■ Exercise goal ■
Please retype all of the data below, word for word.

<<<<

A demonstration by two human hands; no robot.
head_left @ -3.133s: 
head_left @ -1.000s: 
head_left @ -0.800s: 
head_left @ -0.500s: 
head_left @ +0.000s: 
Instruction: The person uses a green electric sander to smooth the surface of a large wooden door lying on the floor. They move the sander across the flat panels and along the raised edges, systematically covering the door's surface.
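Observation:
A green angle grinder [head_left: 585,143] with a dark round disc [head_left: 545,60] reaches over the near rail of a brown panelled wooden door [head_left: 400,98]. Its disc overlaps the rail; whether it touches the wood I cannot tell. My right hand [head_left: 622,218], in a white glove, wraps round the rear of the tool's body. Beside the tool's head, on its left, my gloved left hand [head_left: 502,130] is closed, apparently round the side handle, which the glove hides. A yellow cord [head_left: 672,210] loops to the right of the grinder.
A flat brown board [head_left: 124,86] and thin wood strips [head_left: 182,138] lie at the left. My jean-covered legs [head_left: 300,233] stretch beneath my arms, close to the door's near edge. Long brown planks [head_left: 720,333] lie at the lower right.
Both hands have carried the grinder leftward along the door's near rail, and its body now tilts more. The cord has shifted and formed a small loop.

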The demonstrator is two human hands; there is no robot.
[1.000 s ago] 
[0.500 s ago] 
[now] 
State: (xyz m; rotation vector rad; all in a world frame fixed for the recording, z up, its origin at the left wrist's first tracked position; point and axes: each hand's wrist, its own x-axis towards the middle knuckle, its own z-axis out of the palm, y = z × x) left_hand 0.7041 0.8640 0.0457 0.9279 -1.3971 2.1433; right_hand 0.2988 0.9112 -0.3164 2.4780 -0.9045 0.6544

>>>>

■ Solution for this exercise ■
A demonstration by two human hands; no robot.
head_left @ -3.133s: 
head_left @ -1.000s: 
head_left @ -0.800s: 
head_left @ -0.500s: 
head_left @ +0.000s: 
Instruction: The person uses a green electric sander to smooth the surface of a large wooden door lying on the floor. They move the sander across the flat panels and along the raised edges, systematically covering the door's surface.
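Observation:
A green angle grinder [head_left: 585,143] with a dark round disc [head_left: 545,60] reaches over the near rail of a brown panelled wooden door [head_left: 400,98]. Its disc overlaps the rail; whether it touches the wood I cannot tell. My right hand [head_left: 622,218], in a white glove, wraps round the rear of the tool's body. Beside the tool's head, on its left, my gloved left hand [head_left: 502,130] is closed, apparently round the side handle, which the glove hides. A yellow cord [head_left: 672,210] loops to the right of the grinder.
A flat brown board [head_left: 124,86] and thin wood strips [head_left: 182,138] lie at the left. My jean-covered legs [head_left: 300,233] stretch beneath my arms, close to the door's near edge. Long brown planks [head_left: 720,333] lie at the lower right.
Both hands have carried the grinder leftward along the door's near rail, and its body now tilts more. The cord has shifted and formed a small loop.
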
The demonstrator is two human hands; there is no robot.
[1.000 s ago] 
[0.500 s ago] 
[now] 
State: (xyz m; rotation vector rad; all in a world frame fixed for the recording, z up, its origin at the left wrist's first tracked position; point and axes: each hand's wrist, its own x-axis towards the middle knuckle, its own z-axis out of the palm, y = z × x) left_hand 0.7041 0.8640 0.0457 0.9279 -1.3971 2.1433; right_hand 0.2988 0.9112 -0.3164 2.4780 -0.9045 0.6544

There is nothing more to this answer.